Старуха была курно сая, как смерть. Коса, которую она держала в руках усиливала это впечатление.
Я подошел к старухе, больше никого на пойменном лужку не было, и спросил дорогу на Первотаровку.
- Вот так прямиком по шоссейке иди, не обманешься, - сказала она.
У старухи оказался молодой и красивый, так называемый грудной голос, что никак не вязалось с ее обличьем. Она и не была, эта женщина, старухой, в чем я тут же убедился, попристальней вглядевшись в нее. На лице не было ни одной морщинки, а в волосах - ни единой сединки.
Почему же мне сразу показалось, что это старуха, притом с внешностью, напоминающей лубочную смерть?
Все дело в глазах, оказывается. Они у нее - как потухшие угли. Безжизненные. Глубоко ушедшие во впадины глазниц.
Видя, что я не тороплюсь и не без удивления разглядываю ее, спросила:
- Что? Страшно?
При этих словах на лице ее промелькнуло нечто похожее на улыбку. Это не было улыбкой. Это был какой-то отдаленный намек на то, что женщина эта умела когда-то улыбаться, говорило это и о том, что женщина умна и все о себе понимает.

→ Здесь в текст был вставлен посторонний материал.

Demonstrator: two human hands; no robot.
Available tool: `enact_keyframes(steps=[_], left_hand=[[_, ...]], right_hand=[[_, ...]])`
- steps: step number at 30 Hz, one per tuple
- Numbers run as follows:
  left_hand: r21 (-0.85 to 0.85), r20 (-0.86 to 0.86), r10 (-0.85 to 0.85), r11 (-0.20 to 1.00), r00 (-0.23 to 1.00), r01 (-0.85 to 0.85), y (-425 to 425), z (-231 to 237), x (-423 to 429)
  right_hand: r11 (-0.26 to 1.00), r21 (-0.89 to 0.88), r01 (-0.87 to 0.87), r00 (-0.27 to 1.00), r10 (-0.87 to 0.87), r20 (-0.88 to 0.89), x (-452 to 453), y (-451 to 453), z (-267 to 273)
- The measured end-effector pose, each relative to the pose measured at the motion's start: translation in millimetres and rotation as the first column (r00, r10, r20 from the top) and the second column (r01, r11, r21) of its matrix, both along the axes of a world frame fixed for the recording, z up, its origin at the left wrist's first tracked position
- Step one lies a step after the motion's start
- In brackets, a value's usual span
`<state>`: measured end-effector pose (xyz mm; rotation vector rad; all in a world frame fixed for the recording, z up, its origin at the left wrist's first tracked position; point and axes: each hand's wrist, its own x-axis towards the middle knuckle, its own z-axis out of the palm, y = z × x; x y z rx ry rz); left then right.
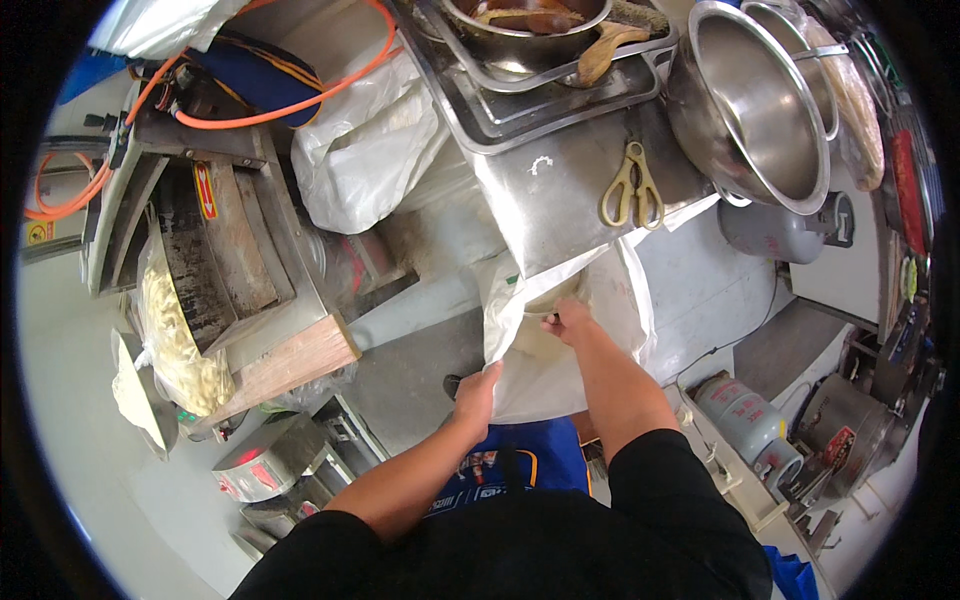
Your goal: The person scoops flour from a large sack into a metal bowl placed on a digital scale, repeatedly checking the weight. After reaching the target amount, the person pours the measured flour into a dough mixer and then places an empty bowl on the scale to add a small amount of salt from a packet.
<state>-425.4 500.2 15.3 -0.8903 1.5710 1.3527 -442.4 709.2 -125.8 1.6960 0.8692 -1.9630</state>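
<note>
A large white sack [540,390] stands with its mouth spread in front of me, below the corner of a metal table. My left hand [475,401] grips the sack's rim on the near left side. My right hand [568,322] reaches inside, its fingers closed around the handle of a round scoop or bowl [551,298]. The sack's front fold and the hand hide part of that vessel. Pale powder [536,343] shows deeper in the sack, beneath the vessel. Whether the vessel holds powder is hard to tell.
Yellow-handled scissors [632,187] lie on the metal table [555,202], near stacked trays [495,127] and a tilted steel basin [757,109]. At left is a machine [232,255] with a bag of pale pieces [180,337]. Gas cylinders [739,409] stand right.
</note>
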Motion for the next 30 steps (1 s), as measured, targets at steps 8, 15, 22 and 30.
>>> enact_keyframes(steps=[8,15,22,30], left_hand=[[-0.106,-0.182,-0.088,0.992,0.979,0.069,42,40,-38],[-0.137,-0.159,-0.390,0.919,0.907,0.371,65,29,-76],[-0.205,-0.298,-0.440,0.896,0.847,0.394,44,32,-62],[-0.237,-0.470,-0.397,0.917,0.788,0.321,-43,62,-28]], right_hand=[[0.996,0.061,-0.058,0.998,0.056,0.040,11,51,-24],[0.978,0.007,-0.208,0.978,0.207,0.033,14,58,-18],[0.971,-0.081,-0.225,0.974,0.221,-0.055,28,51,17],[0.964,-0.044,-0.263,0.961,0.258,-0.101,53,46,112]])
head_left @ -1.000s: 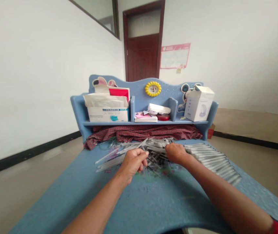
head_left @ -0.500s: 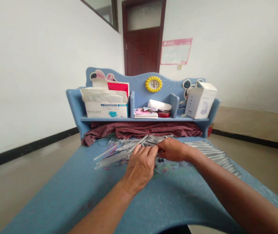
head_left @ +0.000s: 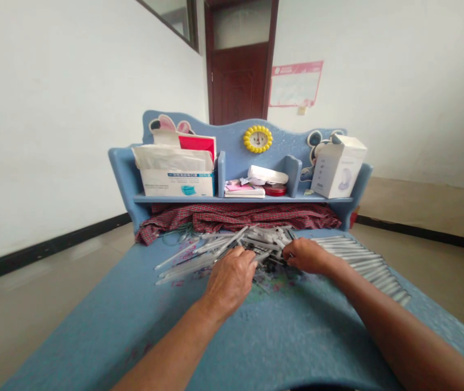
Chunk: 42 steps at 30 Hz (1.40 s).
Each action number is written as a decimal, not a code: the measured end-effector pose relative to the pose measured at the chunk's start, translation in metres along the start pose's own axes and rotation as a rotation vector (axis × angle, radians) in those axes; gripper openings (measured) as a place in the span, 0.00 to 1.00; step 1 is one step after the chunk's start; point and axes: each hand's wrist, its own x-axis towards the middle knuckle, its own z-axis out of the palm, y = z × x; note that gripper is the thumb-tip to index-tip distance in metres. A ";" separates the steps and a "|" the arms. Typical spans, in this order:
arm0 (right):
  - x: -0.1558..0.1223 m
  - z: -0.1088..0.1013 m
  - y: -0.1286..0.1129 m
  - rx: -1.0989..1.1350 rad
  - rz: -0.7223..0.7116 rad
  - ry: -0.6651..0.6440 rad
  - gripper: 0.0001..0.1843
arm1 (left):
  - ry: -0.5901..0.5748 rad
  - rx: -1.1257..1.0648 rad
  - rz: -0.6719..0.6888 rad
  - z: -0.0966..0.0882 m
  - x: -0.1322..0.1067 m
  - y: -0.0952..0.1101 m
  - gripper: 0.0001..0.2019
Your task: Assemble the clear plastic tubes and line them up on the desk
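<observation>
My left hand (head_left: 232, 274) is closed, its thumb and fingers around a translucent pen barrel (head_left: 263, 256) that points to the right. My right hand (head_left: 306, 255) reaches into the right side of a loose pile, fingers pinched; whatever is between them is hidden. The pile of pen barrels (head_left: 270, 234) lies criss-cross behind and between my hands, with small black parts (head_left: 270, 267) among them. More clear barrels (head_left: 191, 266) lie to the left of my left hand. Beyond my right wrist, a row of pen barrels (head_left: 362, 260) lies side by side.
The blue desk (head_left: 264, 336) carries a shelf at the back with a mask box (head_left: 179, 182), a red round tin (head_left: 275, 190) and a white box (head_left: 340, 168). A checked cloth (head_left: 240, 217) is bunched beneath the shelf. Greenish cords (head_left: 180, 233) lie at the left.
My hands were together; now they are apart. The right hand has moved right to the pile's edge, while the left stays nearly in place with a barrel showing from its fingers.
</observation>
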 end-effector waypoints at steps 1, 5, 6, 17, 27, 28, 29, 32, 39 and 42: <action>0.000 0.002 0.000 -0.017 0.000 -0.002 0.14 | -0.009 -0.002 -0.004 0.001 0.000 -0.001 0.11; 0.004 0.010 -0.003 -0.060 0.004 0.002 0.14 | -0.031 0.006 -0.021 0.004 0.000 -0.002 0.11; 0.004 0.011 -0.004 -0.063 0.004 0.004 0.14 | -0.038 0.007 -0.023 0.004 0.000 -0.002 0.11; -0.008 0.005 -0.004 0.526 -0.074 0.102 0.08 | -0.034 -0.281 -0.097 0.009 0.000 0.000 0.09; -0.008 0.017 -0.026 1.720 -0.331 0.075 0.08 | -0.047 -0.765 -0.279 0.008 0.004 0.007 0.08; -0.008 0.018 -0.027 1.747 -0.340 0.077 0.09 | -0.050 -0.792 -0.294 0.007 0.004 0.008 0.08; -0.007 0.018 -0.027 1.770 -0.346 0.077 0.09 | -0.052 -0.820 -0.307 0.007 0.004 0.009 0.08; -0.007 0.020 -0.028 1.824 -0.347 0.069 0.10 | -0.056 -0.897 -0.328 0.005 0.004 0.011 0.08; -0.008 0.021 -0.035 1.895 -0.324 0.067 0.11 | -0.099 -1.124 -0.340 0.002 0.002 0.014 0.08; -0.010 0.020 -0.036 1.855 -0.316 0.085 0.11 | -0.138 -1.253 -0.362 0.000 0.002 0.016 0.08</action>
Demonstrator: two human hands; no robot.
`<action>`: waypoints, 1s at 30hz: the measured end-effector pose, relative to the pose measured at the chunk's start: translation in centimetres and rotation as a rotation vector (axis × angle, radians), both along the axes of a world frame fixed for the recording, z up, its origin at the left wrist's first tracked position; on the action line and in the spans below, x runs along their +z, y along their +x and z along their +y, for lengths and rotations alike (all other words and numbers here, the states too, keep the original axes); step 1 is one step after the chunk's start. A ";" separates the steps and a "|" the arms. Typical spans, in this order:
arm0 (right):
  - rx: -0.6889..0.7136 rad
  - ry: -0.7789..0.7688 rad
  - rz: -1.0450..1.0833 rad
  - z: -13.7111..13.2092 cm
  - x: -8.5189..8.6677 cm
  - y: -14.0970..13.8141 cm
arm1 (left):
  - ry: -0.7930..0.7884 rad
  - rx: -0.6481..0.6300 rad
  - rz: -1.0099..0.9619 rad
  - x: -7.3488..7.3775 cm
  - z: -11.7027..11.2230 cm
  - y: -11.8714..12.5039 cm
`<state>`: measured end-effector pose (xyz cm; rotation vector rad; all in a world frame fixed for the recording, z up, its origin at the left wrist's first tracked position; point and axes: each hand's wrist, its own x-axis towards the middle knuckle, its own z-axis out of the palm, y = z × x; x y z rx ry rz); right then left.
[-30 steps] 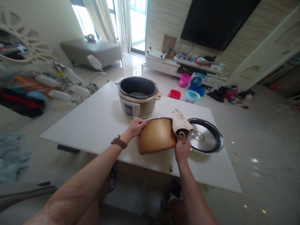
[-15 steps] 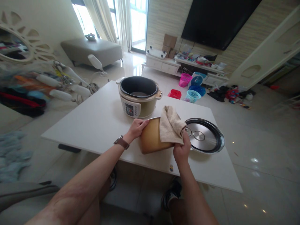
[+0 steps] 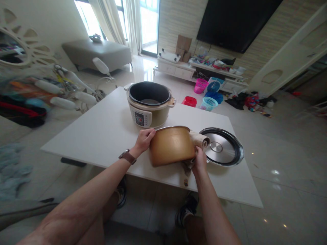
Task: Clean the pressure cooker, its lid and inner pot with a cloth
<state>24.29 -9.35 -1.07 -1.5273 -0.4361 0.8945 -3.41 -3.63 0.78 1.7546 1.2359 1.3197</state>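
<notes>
My left hand (image 3: pixel 143 140) grips the rim of a golden inner pot (image 3: pixel 172 144) at its left side, thumb along the edge. The pot is tilted above the near part of the white table (image 3: pixel 97 136). At the pot's right side my right hand (image 3: pixel 200 160) is closed on a beige cloth (image 3: pixel 200 139), which lies against the pot wall and partly hangs below it. Behind the pot stands the cooker body (image 3: pixel 150 107), open at the top, its control panel facing me. Right of my right hand lies the round lid (image 3: pixel 223 148), metal underside up.
A small sticker (image 3: pixel 186 182) is near the table's front edge. Beyond the table, pink, red and light-blue baskets (image 3: pixel 208 104) stand on the floor. White lamp arms (image 3: pixel 85 98) reach toward the table's left side. A low TV cabinet (image 3: pixel 176 70) stands by the far wall.
The cloth has moved from the pot's front face to its right side and underneath, baring the golden wall. My right hand has shifted slightly down with it. The left hand keeps its rim grip.
</notes>
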 end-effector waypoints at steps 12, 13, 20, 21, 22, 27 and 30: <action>0.022 0.063 -0.171 0.2 0.6 -0.9 | -0.067 -0.092 -0.056 2.2 -0.1 0.7; 0.029 0.104 -0.217 0.0 1.0 -1.0 | -0.066 -0.092 -0.056 2.3 -0.2 0.7; 0.350 0.462 -0.850 -2.8 5.1 -2.1 | -0.084 -0.102 -0.054 2.6 -0.3 1.2; 0.454 0.511 -0.963 -3.3 5.6 -2.1 | -0.087 -0.103 -0.055 2.5 -0.2 1.2; 0.549 0.551 -1.047 -3.7 5.9 -2.2 | -0.086 -0.104 -0.055 2.4 -0.2 1.2; 0.560 0.596 -1.033 -4.0 6.0 -2.2 | -0.065 -0.094 -0.073 2.4 -0.3 1.4; 0.332 0.506 -0.819 -2.9 4.9 -1.8 | -0.064 -0.064 -0.110 2.3 -0.5 1.5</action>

Я не стал уверять, что не нахожу ее страшной, да она бы и не поверила.
Я сказал самое, как мне казалось, уместное:
- Красивой не назовешь. Да, ведь, как говорится...
- Не с лица воду пить, что ль? Добрая пословица. В утешение прыщеватым девицам с богатым приданым придумана.
Я смешался.
- Не спешишь? Коли так, садись. Откушай со мной.
Я присел. Она пододвинула мне бутылку с молоком и полбуханки сеяного хлеба. Назвалась:
- Клахой меня зовут. Я первотаровская, куда путь держишь. Вернее, была, - поправилась. - Перебралась сюда вот.
- Что ж так? - спросил я, чувствуя, что услышу еще одну удивительную историю, какими была богата наша послевоенная деревня. И не ошибся.
- Мне ведь и тридцати нет. В девках когда была, веселей-то меня и не было, видно. За веселый нрав да талантливость мою - за что ни бралась, все в лучшем виде получалось - и полюбил меня Степан. А он, скажу тебе, и по довоенным временам, когда парней было, что карасей в садке, наипервейшим считался. Я Терехова - в девичестве. Так он меня все в рифму называл:
- Клаха Тереха - моя утеха.
Люто завидовали мне девки, особенно те, которые красавицы.
- Трын-травой поросло то! Не о том сказ.
Поженились мы, как у людей водится. Радости нашей семейной один месяц медовый и был отпущен немцем поганым.
Войну объявили, а на другой-то день Степан и ушел воевать.
Знал, что ребеночка жду, строго наказал: дочка родится - Аленкой наречь, сын - Егором.
Как деда его, Степанова, Колчаком сгубленного.
- К тому времени сам вернешься, не скоро еще, - говорю ему.
Целую. А слез не было. И потом не было, когда похоронка на него пришла.
Только Аленкой прежде времени разродилась. Не видела ее даже. К лучшему, может, что не видела. В беспамятстве провалялась неделю, две ли. Думали, тоже не жилица. А выжила. Взглянула в зеркальце - смерть курносая. Куда что девалось? Только он-то, Степан мой, не погибшим оказался. В смертный список по случайности попал. Весточку нежданно-негаданно подал мне: жив, дескать. Отпиши, просит, как и что. Пообещал быть вскорости. В плену, мол, был, и всякое было потом.
Не стала дожидаться, когда в Первотаровку он возвратится. Как покажусь ему такая? Была бы хоть Аленка - отцу в радость, а то...
Я не смотрел на Клаху, когда она рассказывала. А когда она кончила говорить, я взглянул на нее и не поверил глазам своим. Передо мной сидела молодая русская женщина.
Будто вся освещенная изнутри светом своей одухотворенности.
Я понял, что ей просто нужно было выговориться, снять с сердца камень, чтобы вновь обрести себя. Я молча подал ей зеркальце, и она, уловив в моем взгляде неподдельное восхищение, взяла его из моей руки, взглянула и, счастливая, улыбнулась:
- Клаха Тереха - моя утеха.
Я знал, что она вернется в Первотаровку. Так оно и вышло.